Texans' New Unique Weapon
The Giant Hands Man: DeAndre Hopkins 3XLs wow NFL vets, will make him top rookie
It used to annoy the Clemson University coaches. They saw it as breach of football's fundamentals, looked at it as more of a parlor trick than a legitimate weapon.
But it's quickly becoming DeAndre Hopkins claim to early NFL fame.
The Houston Texans rookie wide receiver is becoming the one-hand catch man, part budding mythic practice legend, part early Offensive Rookie of the Year favorite. Sure, there's the video of Hopkins making 33 consecutive one-handed grabs. And the highlight, announcing-his-arrival one-handed catch on the very first day of rookie mini camp (call it Hopkins' version of a hello).
He wears 3XL gloves and can almost look like Shaquille O'Neal when he has a ball in his palm.
But it's the now near everyday occurrence of the whole thing that has the Texans veterans buzzing in training camp. While that and the sheer size of Hopkins hands. He wears 3XL gloves and can almost look like Shaquille O'Neal when he has a ball in his palm.
"He has great hands," Texans Pro Bowl receiver Andre Johnson says. "I've never seen anybody one hand the ball like he does."
Hopkins is almost a little sheepish about his one-handed skill. "My coaches in college were telling me it's a bad habit, which I agree it is," he tells CultureMap. "It's just something that I would sometimes do after practice."
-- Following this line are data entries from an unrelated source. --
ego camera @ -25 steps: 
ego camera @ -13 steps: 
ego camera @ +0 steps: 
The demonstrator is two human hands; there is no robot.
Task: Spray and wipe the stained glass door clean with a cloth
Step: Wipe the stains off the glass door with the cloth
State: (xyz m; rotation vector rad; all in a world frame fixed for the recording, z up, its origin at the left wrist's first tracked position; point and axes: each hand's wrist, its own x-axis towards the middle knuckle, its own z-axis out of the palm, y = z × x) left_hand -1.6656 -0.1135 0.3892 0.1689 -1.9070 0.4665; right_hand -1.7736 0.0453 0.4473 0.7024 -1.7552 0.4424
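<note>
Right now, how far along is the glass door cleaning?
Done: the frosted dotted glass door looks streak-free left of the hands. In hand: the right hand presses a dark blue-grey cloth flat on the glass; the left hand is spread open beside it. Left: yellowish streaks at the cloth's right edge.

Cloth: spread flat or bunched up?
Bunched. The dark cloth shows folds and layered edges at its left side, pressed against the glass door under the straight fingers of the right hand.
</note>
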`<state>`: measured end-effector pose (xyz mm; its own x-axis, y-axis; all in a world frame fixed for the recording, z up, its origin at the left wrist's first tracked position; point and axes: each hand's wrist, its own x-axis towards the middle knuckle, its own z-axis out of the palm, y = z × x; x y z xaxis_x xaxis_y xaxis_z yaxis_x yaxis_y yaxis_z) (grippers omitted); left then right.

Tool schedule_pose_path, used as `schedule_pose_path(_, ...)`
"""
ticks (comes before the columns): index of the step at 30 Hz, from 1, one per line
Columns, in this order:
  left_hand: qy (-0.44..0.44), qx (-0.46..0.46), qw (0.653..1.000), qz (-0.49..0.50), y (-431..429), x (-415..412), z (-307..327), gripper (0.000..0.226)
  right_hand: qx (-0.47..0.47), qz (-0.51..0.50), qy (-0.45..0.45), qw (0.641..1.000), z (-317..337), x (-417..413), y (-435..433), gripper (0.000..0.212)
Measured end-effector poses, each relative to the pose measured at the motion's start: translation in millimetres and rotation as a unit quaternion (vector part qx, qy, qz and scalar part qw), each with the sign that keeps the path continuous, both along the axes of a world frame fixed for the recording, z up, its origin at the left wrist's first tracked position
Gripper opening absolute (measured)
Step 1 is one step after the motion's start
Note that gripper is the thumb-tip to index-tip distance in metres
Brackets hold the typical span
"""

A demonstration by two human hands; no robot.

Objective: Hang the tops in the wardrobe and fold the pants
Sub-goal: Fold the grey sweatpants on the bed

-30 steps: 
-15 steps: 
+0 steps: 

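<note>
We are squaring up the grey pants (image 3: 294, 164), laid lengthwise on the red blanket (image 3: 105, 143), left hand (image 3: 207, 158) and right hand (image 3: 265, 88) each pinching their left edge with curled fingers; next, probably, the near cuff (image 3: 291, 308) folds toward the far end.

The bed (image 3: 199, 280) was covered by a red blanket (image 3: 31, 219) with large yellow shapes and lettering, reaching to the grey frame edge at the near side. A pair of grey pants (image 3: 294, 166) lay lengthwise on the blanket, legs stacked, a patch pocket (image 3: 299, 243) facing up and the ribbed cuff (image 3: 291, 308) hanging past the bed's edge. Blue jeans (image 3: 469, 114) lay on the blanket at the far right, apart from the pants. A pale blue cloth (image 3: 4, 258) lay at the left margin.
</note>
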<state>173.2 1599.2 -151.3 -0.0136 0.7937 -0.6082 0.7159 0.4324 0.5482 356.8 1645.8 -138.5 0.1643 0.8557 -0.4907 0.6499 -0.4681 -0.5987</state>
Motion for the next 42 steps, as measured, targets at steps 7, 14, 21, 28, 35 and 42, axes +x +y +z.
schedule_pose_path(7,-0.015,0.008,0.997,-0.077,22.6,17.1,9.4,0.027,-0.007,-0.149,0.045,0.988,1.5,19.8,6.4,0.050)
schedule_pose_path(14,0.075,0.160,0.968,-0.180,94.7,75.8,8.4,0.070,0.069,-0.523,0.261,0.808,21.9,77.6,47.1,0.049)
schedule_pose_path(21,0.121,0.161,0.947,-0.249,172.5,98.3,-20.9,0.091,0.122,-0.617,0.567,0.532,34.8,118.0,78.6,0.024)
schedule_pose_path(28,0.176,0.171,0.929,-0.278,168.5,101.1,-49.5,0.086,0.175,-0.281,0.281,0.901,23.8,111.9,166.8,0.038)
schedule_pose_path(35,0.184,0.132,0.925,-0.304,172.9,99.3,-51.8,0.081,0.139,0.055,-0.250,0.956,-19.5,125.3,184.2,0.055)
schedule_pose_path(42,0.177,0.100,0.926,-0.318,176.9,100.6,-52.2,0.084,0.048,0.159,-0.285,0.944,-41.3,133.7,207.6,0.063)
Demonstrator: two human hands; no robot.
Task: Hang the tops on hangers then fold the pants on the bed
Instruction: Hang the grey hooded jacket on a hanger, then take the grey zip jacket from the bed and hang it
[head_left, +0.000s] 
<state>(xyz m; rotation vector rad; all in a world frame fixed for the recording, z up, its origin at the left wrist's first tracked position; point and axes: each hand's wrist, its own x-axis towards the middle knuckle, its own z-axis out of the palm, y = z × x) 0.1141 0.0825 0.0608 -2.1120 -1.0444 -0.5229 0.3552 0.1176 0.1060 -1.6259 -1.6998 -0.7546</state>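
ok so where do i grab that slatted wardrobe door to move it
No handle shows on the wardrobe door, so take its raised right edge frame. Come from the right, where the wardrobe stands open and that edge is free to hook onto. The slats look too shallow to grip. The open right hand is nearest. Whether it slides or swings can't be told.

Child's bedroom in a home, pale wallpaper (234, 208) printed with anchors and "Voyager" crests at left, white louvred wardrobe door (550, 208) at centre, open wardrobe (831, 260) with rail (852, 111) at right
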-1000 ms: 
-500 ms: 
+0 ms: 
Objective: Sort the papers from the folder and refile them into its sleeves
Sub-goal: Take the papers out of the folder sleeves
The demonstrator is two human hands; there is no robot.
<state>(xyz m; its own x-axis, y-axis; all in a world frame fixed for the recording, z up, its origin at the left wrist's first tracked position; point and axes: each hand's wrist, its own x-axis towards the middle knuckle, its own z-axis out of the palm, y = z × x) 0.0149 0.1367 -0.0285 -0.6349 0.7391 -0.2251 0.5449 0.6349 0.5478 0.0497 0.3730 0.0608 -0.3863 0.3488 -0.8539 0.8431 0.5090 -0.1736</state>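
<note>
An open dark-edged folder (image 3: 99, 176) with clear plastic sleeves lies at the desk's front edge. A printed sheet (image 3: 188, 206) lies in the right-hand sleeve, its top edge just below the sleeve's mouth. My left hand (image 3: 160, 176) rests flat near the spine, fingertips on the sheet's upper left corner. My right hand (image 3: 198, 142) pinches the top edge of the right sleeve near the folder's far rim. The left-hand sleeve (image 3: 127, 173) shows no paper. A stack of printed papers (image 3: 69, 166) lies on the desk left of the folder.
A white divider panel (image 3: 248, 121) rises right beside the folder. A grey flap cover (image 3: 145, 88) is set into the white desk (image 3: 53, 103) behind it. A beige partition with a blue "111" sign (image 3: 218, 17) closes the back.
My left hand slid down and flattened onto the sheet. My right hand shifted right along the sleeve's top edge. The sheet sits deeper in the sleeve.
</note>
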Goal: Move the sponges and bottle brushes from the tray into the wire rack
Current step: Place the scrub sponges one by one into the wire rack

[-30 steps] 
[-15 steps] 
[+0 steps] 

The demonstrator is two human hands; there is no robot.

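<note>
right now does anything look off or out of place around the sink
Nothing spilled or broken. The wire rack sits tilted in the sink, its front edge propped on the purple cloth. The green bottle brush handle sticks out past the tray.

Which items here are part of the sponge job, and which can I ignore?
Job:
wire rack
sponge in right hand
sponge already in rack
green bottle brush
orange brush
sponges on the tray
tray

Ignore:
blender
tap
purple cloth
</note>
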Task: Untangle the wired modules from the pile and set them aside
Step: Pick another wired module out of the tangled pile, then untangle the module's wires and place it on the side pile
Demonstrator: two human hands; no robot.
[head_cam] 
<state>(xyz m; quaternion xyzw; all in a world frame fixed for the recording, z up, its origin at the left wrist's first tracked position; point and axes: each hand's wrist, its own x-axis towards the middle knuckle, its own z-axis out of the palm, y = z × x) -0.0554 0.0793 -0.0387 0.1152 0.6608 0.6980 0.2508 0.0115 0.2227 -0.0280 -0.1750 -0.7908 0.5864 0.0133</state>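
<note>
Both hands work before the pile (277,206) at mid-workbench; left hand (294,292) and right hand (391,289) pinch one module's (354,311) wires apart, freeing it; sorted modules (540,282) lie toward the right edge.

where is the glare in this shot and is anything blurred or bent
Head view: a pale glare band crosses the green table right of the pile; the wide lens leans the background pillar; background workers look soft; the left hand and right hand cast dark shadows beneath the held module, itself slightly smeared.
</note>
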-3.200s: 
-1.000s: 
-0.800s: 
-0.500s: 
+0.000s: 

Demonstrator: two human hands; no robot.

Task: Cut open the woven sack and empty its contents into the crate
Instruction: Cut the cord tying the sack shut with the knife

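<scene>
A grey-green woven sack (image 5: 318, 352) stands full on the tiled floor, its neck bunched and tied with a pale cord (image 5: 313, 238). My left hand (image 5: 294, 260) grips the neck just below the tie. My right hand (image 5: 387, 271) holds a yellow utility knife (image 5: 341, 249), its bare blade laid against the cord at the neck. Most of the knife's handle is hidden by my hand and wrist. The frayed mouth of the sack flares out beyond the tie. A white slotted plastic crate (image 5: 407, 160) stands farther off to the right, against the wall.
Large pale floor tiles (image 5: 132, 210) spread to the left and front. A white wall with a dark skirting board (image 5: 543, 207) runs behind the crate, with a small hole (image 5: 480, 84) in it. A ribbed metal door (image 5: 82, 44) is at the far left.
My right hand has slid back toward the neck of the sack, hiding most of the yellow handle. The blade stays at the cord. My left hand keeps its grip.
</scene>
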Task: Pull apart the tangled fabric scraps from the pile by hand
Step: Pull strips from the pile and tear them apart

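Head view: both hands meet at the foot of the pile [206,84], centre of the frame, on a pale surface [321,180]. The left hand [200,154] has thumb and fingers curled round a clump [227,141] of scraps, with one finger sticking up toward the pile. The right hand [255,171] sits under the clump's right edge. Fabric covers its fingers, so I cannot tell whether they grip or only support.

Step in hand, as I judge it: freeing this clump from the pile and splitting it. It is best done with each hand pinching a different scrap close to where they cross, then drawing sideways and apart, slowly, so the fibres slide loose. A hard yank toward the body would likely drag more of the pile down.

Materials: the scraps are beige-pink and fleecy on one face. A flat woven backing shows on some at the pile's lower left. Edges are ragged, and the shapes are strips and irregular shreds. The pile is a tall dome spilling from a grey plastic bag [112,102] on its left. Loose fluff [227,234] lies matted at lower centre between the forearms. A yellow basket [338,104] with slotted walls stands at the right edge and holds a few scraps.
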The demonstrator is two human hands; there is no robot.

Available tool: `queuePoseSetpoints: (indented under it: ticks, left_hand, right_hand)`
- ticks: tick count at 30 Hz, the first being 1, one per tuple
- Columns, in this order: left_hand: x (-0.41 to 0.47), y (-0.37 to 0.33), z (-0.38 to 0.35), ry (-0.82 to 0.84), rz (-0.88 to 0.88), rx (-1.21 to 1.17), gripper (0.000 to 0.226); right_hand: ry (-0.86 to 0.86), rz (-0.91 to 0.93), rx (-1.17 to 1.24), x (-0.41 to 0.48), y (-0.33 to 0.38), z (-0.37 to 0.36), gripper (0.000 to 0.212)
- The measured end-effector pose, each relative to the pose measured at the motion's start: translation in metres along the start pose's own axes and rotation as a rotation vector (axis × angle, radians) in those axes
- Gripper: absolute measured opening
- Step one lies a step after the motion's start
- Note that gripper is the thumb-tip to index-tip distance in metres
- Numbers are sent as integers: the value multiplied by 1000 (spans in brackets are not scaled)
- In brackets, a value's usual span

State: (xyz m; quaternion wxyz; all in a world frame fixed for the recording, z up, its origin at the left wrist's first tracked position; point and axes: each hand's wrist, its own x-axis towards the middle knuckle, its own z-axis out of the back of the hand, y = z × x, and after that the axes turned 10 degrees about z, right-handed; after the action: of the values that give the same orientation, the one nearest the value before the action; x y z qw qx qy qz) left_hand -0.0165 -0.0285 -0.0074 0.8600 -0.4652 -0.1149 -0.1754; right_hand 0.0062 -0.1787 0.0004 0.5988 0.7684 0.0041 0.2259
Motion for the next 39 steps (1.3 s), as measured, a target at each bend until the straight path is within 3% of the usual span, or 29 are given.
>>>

Now it's become part of his arsenal and no small part of the reason the Texans vets see such promise in this late first-round receiver. Receivers taken later in the first round and early in the second round of the NFL Draft have some recent history of struggling (the talent-packed Stephen Hill confounded the Jets with some of his drops last season). But Hopkins supersized hands give him an edge others don't have.
He's clearly an upgrade over Kevin Walter, who slipped behind Denver's defense to catch that 52-yard Matt Schaub bomb in Week Three last season and then seemed to disappear. Hopkins is the most talented threat Andre Johnson has ever have lined up on the other side from him.
"Our expectations are through the roof for him coming in," Schaub says. "He’s going to get a ton of opportunities. We put him in there right from day one and playing opposite Dre, he is going to get plenty of one-on-one coverage and chances to get the football.
"We’re going to get him the football and were going to get him a chance to make plays with it in his hands and he’s going to do that."
There's talk of those hands again. His college coaches didn't complain when he caught difficult passes with one paw during the games. Or when he decimated SEC power LSU for 13 catches and 191 yards in a bowl game — after Clemson's only other real legitimate receiving threat went down with an injury. Not that Hopkins wants any part in building any early mystique around himself.
"I feel like a lot of guys can do it," Hopkins says of the one-handed grabs. "I haven’t played a game or a single snap in the NFL yet. I don’t want to rave too much about it until I get in the game and do it."
He'll let his hands do the talking. When it's time.